Buffalo died regardless of the Highway system. Detroit died, Cleveland, Syracuse, etc... Despite and in spite of these supposedly city-saving highway systems.

What it actually caused is suburbs and massive suburban sprawl and inner-city poverty (projects). The rich moved out, the poor moved in. And the jobs stayed with the rich, while the poor were given welfare and service jobs with minimum wage.

- BeadyEyedDouche


I think fast, reliable, mobile transportation (aka cars) created the suburbian sprawl.
The highways, expressways, etc. we're meant to facilitate quicker transportation around various areas. People wanted and continue to want space between them and their neighbor, rather than living in row house, or fre-standing structures 10' apart.
Once people were able to acquire that and travel quickly to their place of employ, they left ... causing property values to fall in those areas were people moved away...thusly, less affluent could buy those homes. A continuing downward spiral....eventually realizing your intense area of poverty.

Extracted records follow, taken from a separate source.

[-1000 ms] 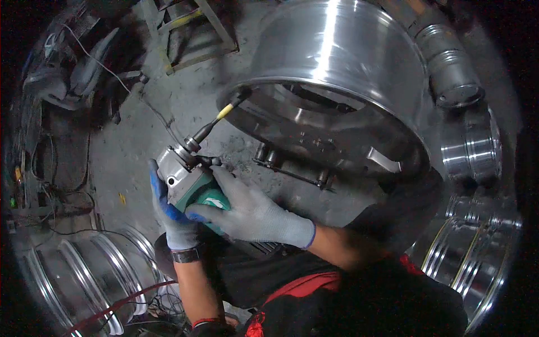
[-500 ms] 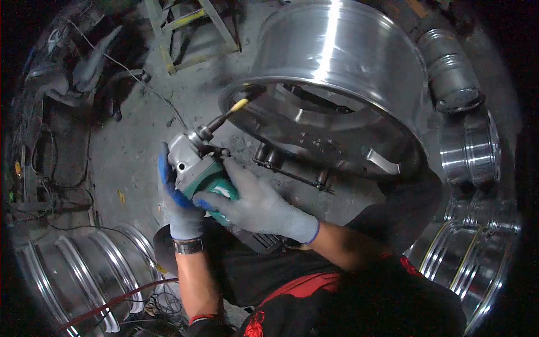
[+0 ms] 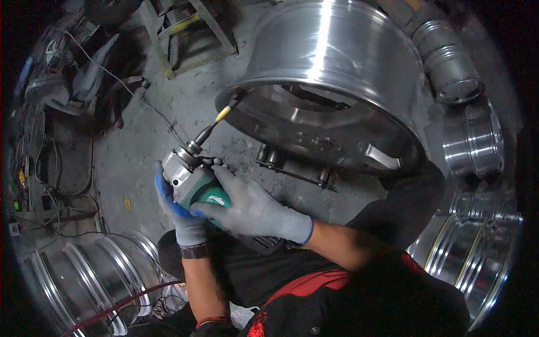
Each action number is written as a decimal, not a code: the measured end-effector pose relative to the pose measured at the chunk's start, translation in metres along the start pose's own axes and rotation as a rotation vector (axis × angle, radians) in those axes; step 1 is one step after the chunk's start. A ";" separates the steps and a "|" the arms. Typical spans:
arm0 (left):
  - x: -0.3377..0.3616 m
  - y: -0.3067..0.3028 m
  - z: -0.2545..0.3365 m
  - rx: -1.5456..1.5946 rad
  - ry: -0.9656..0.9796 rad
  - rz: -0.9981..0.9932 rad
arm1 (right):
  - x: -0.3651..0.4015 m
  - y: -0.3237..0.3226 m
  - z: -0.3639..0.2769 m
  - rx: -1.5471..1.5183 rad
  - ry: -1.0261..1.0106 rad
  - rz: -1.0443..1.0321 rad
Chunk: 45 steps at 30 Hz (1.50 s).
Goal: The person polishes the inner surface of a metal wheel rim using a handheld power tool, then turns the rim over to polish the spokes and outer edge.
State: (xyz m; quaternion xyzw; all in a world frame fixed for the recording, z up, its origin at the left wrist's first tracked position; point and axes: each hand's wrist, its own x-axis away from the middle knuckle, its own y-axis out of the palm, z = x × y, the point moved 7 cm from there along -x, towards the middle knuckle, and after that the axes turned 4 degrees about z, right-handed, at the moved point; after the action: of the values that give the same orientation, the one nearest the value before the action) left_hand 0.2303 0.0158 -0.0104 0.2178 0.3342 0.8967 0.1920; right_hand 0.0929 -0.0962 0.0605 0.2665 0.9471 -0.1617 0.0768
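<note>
Power tool [image 3: 181,170], one: located ahead of the seated body, slanting up toward the big wheel. Cast-metal head, dull silver; smooth green casing; dark tapering shaft with a yellow sleeve [image 3: 223,113].

Left grip [image 3: 182,219], gloved: curled around the outer side of the tool, blue-coated fingers up along its head. From my remote seat I judge this a supporting hold, taking the heavy end.

Right grip [image 3: 247,205], gloved: closed over the green casing, thumb and fingers wrapping it, presumably to steady and aim. Grey knitted fabric, ribbed cuff.

Big wheel [image 3: 337,50], one: broad, hollow, polished metal barrel, with a rounded lip and openings in its darker inner face. It lies tipped, inner face toward me, perhaps for access. The shaft's dark tip is at the near-left lip; I cannot tell whether they touch.

Roller frame [image 3: 292,174], one: dark bar with short cylinders, under the wheel's lower side; probably a support.

Other wheels: ridged, shiny group lower left [image 3: 84,275]; more at right [image 3: 471,143], near a dull metal drum [image 3: 455,67].

Sundries: angular stand [image 3: 187,22] with a yellowish crossbar; thin cable, grey; dark red hose [image 3: 135,294]; rough, stained grey floor [image 3: 123,146].
</note>
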 end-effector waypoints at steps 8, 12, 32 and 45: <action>0.012 0.038 -0.009 0.008 -0.112 -0.310 | -0.001 0.002 0.007 -0.040 0.096 -0.078; -0.005 0.017 -0.008 -0.063 -0.017 -0.010 | -0.002 -0.008 0.010 0.050 0.118 -0.082; 0.013 0.040 -0.033 0.085 -0.182 -0.175 | 0.013 -0.009 0.022 0.009 0.045 0.006; 0.023 0.046 -0.030 0.211 -0.176 -0.304 | 0.015 0.001 0.019 0.048 -0.032 -0.003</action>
State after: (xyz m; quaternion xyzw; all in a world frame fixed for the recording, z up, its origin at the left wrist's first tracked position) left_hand 0.1865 -0.0206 0.0066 0.2614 0.4374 0.7948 0.3298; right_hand 0.0814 -0.0951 0.0385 0.2642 0.9420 -0.1887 0.0851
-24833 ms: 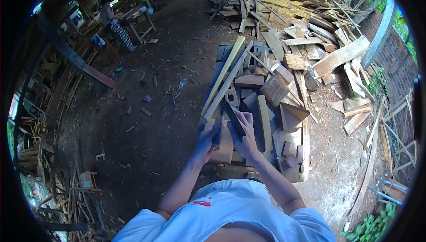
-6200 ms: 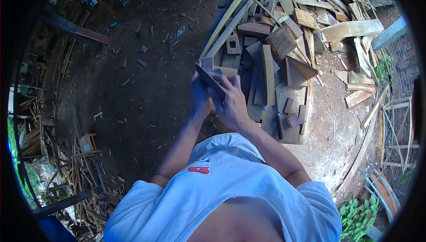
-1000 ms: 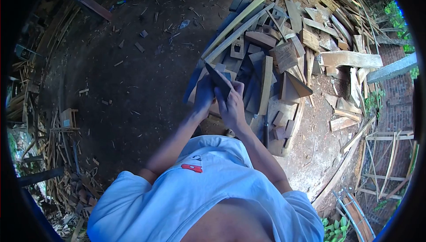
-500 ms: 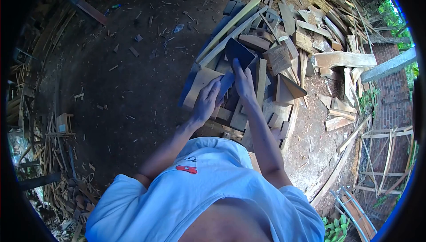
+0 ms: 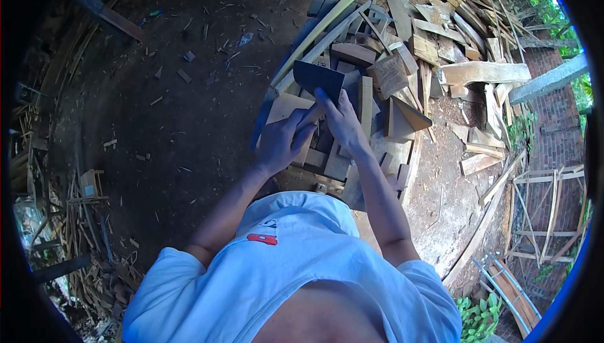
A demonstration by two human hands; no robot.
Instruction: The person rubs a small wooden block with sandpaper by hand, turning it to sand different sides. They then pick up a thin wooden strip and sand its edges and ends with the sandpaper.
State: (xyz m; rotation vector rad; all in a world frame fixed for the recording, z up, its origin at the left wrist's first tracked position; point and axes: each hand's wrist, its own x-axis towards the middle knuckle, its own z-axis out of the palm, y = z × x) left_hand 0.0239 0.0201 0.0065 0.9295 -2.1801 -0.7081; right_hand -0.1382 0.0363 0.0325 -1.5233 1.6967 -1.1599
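Note:
A dark, flat, four-sided piece point(image 5: 319, 77) is held tilted over the wood-covered worktop, its broad face toward me. My right hand point(image 5: 343, 121) grips its near edge, with the fingers pointing forward against it. My left hand point(image 5: 282, 140) is closed around a narrow strip point(image 5: 313, 115) that runs up toward the dark piece; I cannot tell whether the two are one part. Both hands are close together in front of my body. Beneath my left hand lies a pale flat board point(image 5: 288, 109). A narrow upright block point(image 5: 365, 105) stands just right of my right hand.
Wood blocks point(image 5: 390, 77) and a wedge-shaped piece point(image 5: 408, 118) crowd the right side of the worktop. Long strips point(image 5: 318, 38) line its left edge. Offcuts pile up beyond, around a thick pale plank point(image 5: 484, 73). Chips litter the dark floor point(image 5: 170, 123) on the left.
The dark piece has swung left and turned its broad face toward me. My left hand has shifted slightly left and rolled, showing its back; my right hand has moved a little left.

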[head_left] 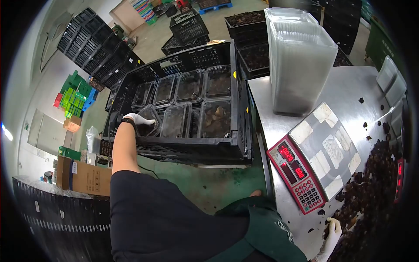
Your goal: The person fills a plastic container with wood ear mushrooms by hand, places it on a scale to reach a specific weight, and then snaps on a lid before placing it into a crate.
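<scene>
My left hand (140, 118), in a white glove with a dark band at the wrist, reaches into a black plastic crate (183, 150). Its fingers are closed on a clear plastic box (148, 129) of dark contents, tilted against its neighbours. Several more lidded clear boxes (174, 120) stand in rows in the crate. At the lower right, my gloved right hand (333, 233) is at the edge of a pile of dark, crinkled pieces (371, 192), like wood ear fungus. Its fingers are curled; what they hold, if anything, I cannot make out.
A red scale (297, 174) with lit digits and a taped metal plate sits on the steel table (262, 94). Behind it rises a tall stack of clear trays (301, 65). Black crates (98, 48), a cardboard box (89, 177) and filled crates (246, 19) stand around.
</scene>
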Demonstrator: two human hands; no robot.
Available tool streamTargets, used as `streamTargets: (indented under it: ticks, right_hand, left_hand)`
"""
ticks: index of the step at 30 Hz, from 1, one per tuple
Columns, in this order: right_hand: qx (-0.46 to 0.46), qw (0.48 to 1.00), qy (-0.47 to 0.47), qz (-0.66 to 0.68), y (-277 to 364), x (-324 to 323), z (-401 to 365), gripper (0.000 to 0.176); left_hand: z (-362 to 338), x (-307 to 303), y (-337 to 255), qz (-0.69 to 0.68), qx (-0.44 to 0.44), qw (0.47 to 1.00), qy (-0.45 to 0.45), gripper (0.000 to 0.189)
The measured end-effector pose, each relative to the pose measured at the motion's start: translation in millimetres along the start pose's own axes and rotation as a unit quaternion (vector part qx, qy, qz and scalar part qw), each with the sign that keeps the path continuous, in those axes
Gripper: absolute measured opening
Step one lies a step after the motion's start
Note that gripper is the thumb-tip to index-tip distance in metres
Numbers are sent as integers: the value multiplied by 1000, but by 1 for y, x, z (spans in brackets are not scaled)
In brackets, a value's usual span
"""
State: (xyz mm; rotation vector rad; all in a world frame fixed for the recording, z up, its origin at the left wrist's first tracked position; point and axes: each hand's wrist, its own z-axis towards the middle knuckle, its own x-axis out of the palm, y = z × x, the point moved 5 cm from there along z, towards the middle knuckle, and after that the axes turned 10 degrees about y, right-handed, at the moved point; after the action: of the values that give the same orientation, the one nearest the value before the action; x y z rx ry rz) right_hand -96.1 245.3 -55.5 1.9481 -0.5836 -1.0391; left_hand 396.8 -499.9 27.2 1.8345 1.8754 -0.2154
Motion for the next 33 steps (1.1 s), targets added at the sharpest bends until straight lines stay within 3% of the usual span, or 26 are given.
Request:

Now, investment sparked by UB and the hospitals downtown are reversing that trend of abandonment and it is great to see! It is the spark that hopefully will generate a long term fire in rehabilitation.
IonSabres
Buffalo Sabres
Location: I said that months ago, keep up!, FL
Joined: 03.10.2013

Feb 27 @ 7:30 AM ET
2 things,
Herzeleid had the post of the year so far (city maps)...just beautiful!

What is taking so long for EK to give us the damn additional buttons
burner087
Buffalo Sabres
Location: Orlando, FL
Joined: 01.18.2008

Feb 27 @ 7:34 AM ET
Well at least we can assume now that Tim will start selling and give up on this season. I went to bed and it was 2-0 late in the 2nd. Woke up this morning, saw the score and laughed.